▶ **Task goal**:
Produce an exact copy of the lines below, starting at the first and ending with the line containing "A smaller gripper".
*** Dataset extract ***
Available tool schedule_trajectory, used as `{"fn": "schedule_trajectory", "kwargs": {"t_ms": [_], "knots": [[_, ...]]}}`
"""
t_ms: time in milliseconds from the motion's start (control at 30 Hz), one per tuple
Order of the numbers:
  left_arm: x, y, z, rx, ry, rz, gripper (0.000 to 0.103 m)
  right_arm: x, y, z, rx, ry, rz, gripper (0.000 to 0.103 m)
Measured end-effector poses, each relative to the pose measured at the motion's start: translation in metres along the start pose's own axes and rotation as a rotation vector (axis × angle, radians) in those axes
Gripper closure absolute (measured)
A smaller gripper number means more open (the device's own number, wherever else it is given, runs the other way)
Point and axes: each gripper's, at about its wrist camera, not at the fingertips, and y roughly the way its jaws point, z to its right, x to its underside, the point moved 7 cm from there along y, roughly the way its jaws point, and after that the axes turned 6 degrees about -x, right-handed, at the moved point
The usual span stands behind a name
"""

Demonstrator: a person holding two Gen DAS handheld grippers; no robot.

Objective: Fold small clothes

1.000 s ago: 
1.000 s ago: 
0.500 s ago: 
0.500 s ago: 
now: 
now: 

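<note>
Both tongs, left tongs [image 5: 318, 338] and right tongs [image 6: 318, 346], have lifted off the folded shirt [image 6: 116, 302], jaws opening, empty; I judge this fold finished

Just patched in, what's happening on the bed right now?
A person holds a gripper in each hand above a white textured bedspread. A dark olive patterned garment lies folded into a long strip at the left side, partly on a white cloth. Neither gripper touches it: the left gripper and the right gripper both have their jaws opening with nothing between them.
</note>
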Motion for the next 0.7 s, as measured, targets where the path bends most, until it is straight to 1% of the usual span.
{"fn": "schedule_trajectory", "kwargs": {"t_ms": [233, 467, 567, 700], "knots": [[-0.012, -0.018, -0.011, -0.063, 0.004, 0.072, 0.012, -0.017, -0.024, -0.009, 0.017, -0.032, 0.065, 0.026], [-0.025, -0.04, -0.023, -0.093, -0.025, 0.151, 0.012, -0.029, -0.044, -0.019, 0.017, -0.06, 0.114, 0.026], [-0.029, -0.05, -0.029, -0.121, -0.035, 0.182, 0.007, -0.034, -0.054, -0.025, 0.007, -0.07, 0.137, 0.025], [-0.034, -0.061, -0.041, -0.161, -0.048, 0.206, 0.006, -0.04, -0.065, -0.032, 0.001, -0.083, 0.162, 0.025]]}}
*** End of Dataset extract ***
▶ **Answer for this exercise**:
Available tool schedule_trajectory, used as `{"fn": "schedule_trajectory", "kwargs": {"t_ms": [_], "knots": [[_, ...]]}}`
"""
t_ms: time in milliseconds from the motion's start (control at 30 Hz), one per tuple
Order of the numbers:
  left_arm: x, y, z, rx, ry, rz, gripper (0.000 to 0.103 m)
  right_arm: x, y, z, rx, ry, rz, gripper (0.000 to 0.103 m)
Measured end-effector poses, each relative to the pose measured at the motion's start: translation in metres along the start pose's own axes and rotation as a rotation vector (axis × angle, radians) in those axes
Gripper closure absolute (measured)
A smaller gripper number means more open (the device's own number, wherever else it is given, runs the other way)

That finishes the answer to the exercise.